The 1st, 2nd, 3rd and 4th appellants were dissatisfied with the decision; hence this second appeal.
         In their separate memoranda of appeal, the 1st and 2nd appellants each preferred eleven grounds of appeal while the 3rd and 4th appellants twelve and 17 respectively.

         However the essence of all grounds revolves around total denial of committing the offences charged, disputing the identification of the stolen properties, and challenging some of the caution statements in which they were implicated.

         At the hearing of the appeal only the 1st appellant was present. The other appellants had opted the hearing to proceed in their absence. The 1st appellant did not add anything material to his grounds of appeal.

         The respondent Republic was represented by Mr.

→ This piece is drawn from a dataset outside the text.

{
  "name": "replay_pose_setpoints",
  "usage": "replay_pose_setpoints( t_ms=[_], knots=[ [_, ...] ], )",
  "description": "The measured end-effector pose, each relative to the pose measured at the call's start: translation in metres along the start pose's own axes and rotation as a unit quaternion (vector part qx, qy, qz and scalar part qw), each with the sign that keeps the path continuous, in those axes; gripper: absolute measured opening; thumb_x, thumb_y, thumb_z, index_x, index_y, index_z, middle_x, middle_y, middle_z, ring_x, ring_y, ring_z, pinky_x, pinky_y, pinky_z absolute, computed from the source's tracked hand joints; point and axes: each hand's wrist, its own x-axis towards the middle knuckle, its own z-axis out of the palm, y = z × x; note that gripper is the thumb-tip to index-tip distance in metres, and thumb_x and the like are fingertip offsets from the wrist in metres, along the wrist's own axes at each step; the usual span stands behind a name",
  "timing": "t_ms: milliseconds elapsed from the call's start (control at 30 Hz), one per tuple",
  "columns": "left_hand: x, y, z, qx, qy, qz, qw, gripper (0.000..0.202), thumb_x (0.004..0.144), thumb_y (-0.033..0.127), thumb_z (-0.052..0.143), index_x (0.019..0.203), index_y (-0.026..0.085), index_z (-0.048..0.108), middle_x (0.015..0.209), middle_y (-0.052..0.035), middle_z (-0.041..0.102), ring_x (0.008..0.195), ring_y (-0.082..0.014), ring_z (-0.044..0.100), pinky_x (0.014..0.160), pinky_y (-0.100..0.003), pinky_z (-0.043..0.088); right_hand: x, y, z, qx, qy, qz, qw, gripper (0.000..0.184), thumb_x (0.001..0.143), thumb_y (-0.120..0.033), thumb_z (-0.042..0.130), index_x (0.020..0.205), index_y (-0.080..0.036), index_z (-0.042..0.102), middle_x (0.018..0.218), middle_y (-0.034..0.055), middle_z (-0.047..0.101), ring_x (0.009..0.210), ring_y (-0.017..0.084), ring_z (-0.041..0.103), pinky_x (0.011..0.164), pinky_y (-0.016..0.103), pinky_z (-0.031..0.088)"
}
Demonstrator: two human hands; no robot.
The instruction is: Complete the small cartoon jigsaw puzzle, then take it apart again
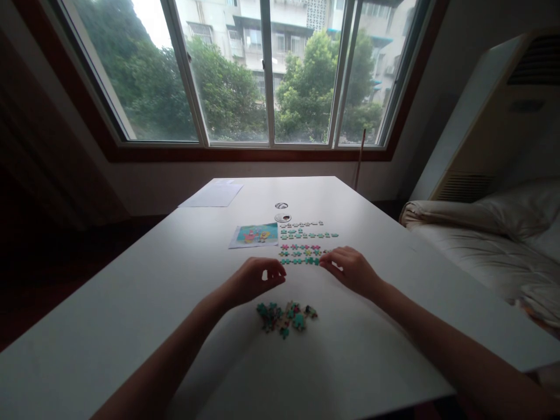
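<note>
Jigsaw puzzle pieces lie in short rows on the white table. At the right end of the nearest row, my right hand has its fingertips closed on a teal puzzle piece. My left hand hovers near the left end of that row, fingers curved, thumb apart, with nothing visible in it. Closer to me, between my forearms, is a loose pile of puzzle pieces, mostly teal with some tan backs. A colourful cartoon picture sheet lies left of the rows.
The white table stretches toward the window. Two round openings sit beyond the rows, and papers lie at the far left corner. A cushioned seat and a tall pale appliance stand on the right.
</note>
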Motion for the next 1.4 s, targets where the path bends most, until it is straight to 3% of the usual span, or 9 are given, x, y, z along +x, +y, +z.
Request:
replay_pose_setpoints(
  t_ms=[200,333,667,1033,1400],
  knots=[
    [-0.011,-0.011,-0.026,0.019,-0.217,-0.133,0.967,0.022,0.070,0.037,0.058,0.069,0.015,0.062,0.060,0.0017,0.056,0.053,-0.0096,0.048,0.048,-0.018,0.034,-0.001,0.022,-0.016,-0.066,0.012,0.010,0.998,0.026,0.087,-0.034,0.041,0.084,-0.018,0.060,0.078,0.0056,0.065,0.069,0.014,0.056,0.070,0.028,0.037],
    [-0.015,-0.013,-0.027,0.001,-0.270,-0.156,0.950,0.020,0.064,0.033,0.062,0.076,0.017,0.062,0.063,0.0026,0.055,0.055,-0.0106,0.049,0.048,-0.018,0.034,-0.001,0.024,-0.017,-0.082,0.003,0.003,0.997,0.027,0.088,-0.035,0.039,0.084,-0.017,0.060,0.079,0.0059,0.065,0.070,0.014,0.056,0.070,0.028,0.036],
    [-0.015,-0.007,-0.022,-0.016,-0.290,-0.145,0.946,0.023,0.060,0.023,0.064,0.082,0.019,0.058,0.065,0.0047,0.053,0.057,-0.0098,0.048,0.049,-0.018,0.035,0.000,0.024,-0.015,-0.074,-0.006,-0.003,0.997,0.025,0.087,-0.033,0.040,0.084,-0.017,0.059,0.078,0.0046,0.065,0.071,0.014,0.057,0.070,0.027,0.036],
    [-0.009,0.001,-0.006,-0.046,-0.248,-0.112,0.961,0.024,0.066,0.025,0.063,0.088,0.019,0.058,0.060,0.0050,0.050,0.054,-0.0087,0.046,0.050,-0.017,0.034,0.000,0.023,-0.017,-0.084,-0.018,0.000,0.996,0.026,0.087,-0.034,0.039,0.085,-0.018,0.060,0.077,0.0047,0.065,0.069,0.014,0.057,0.070,0.027,0.036],
    [-0.010,0.000,-0.005,-0.033,-0.243,-0.100,0.964,0.017,0.067,0.024,0.061,0.084,0.019,0.061,0.063,0.0041,0.051,0.056,-0.0086,0.045,0.050,-0.017,0.034,-0.007,0.050,-0.008,-0.108,-0.153,0.072,0.980,0.022,0.085,-0.030,0.043,0.080,-0.021,0.063,0.076,0.0022,0.065,0.066,0.013,0.057,0.061,0.022,0.037]
  ],
)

E. P. Ntwina, learned State Attorney. The learned State Attorney relied heavily on the caution statements in which the appellants were implicated, the recovery of some of the stolen properties found in the hands of the 1st, 2nd and 4th appellants, and the totality of the prosecution evidence.
        
         As already demonstrated, the 2nd, 3rd and 4th appellants were found guilty by the trial court. Their appeals to the High Court were dismissed for want of merit. They are still protesting their innocence in this Court.
         As a general principle, a court of second appeal will normally not interfere with concurrent findings of fact of the two courts below unless both courts completely misapprehended the substance, nature and quality of the evidence resulting in an unfair conviction or where there are misdirections and/or non directions on the evidence (see: Salum Mhando v. R (1993) TLR 170).

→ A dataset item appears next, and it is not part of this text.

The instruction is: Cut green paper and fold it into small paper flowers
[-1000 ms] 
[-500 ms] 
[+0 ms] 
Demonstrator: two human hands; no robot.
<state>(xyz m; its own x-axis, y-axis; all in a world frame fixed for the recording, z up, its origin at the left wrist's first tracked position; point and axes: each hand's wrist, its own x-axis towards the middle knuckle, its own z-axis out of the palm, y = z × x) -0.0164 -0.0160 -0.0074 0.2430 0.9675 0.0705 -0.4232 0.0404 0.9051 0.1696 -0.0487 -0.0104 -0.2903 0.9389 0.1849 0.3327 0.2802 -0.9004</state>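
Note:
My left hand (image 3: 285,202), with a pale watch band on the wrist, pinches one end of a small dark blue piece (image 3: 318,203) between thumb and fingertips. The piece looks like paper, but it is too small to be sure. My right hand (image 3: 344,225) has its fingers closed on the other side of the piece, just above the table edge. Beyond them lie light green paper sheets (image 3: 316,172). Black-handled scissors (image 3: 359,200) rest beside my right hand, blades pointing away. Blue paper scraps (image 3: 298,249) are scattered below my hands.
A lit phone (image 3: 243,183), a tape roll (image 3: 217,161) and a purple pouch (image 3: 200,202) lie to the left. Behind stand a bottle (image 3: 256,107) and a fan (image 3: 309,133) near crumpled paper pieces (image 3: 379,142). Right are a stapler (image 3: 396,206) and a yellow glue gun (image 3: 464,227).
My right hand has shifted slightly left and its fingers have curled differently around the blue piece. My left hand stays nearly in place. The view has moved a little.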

         In the instant case the two courts below found as a fact through the evidence by various witnesses, that on the material day it was the 3rd appellant Charles Nanduta who was driving the motor vehicle Registration No. MT3396 Exh. P.7B which was involved in the robbery. In his testimony in court the 3rd appellant admitted to have driven it, but he denied to have participated in the robbery. He said he was hired by unknown people for an unknown mission at Newala, and that he ended up at Newala and did not proceed to the scene of crime at Mnyambe village. The trial court found as a fact that there was ample evidence that apart from driving the motor vehicle which was involved in the robbery, he also involved himself heavily in hiding the loot in his father’s shamba at Mbae according to the statement of his watchman Yusuf Mkadimba Exh. P.26. The learned judge on first appeal concurred with the trial court on this finding. We are in total agreement with the concurrent findings of fact by the two courts below that there was ample evidence that the 3rd appellant fully participated in committing the offences charged. We are aware that Yusuf Mkadimba did not give oral evidence at the trial after returning to his unknown village in Mozambique. His statement was tendered as evidence under section 34 (B) (2) of the Evidence Act, 1967. We have carefully perused the record and we have been satisfied that, before being admitted as evidence, all the preconditions prescribed under section 34 (B) (2) were satisfied.

         As far as the 2nd appellant Mamlo is concerned, there was ample evidence by PW12 ASP Mnyampala and PW18 No. C.7758 D/Sgt. Hamisi that it was the 2nd appellant who showed them a gun which was in an inhabited hut at Amkeni village. According to the Ballistic Expert Report Exh. P.20, it was the very gun which was involved in the robbery.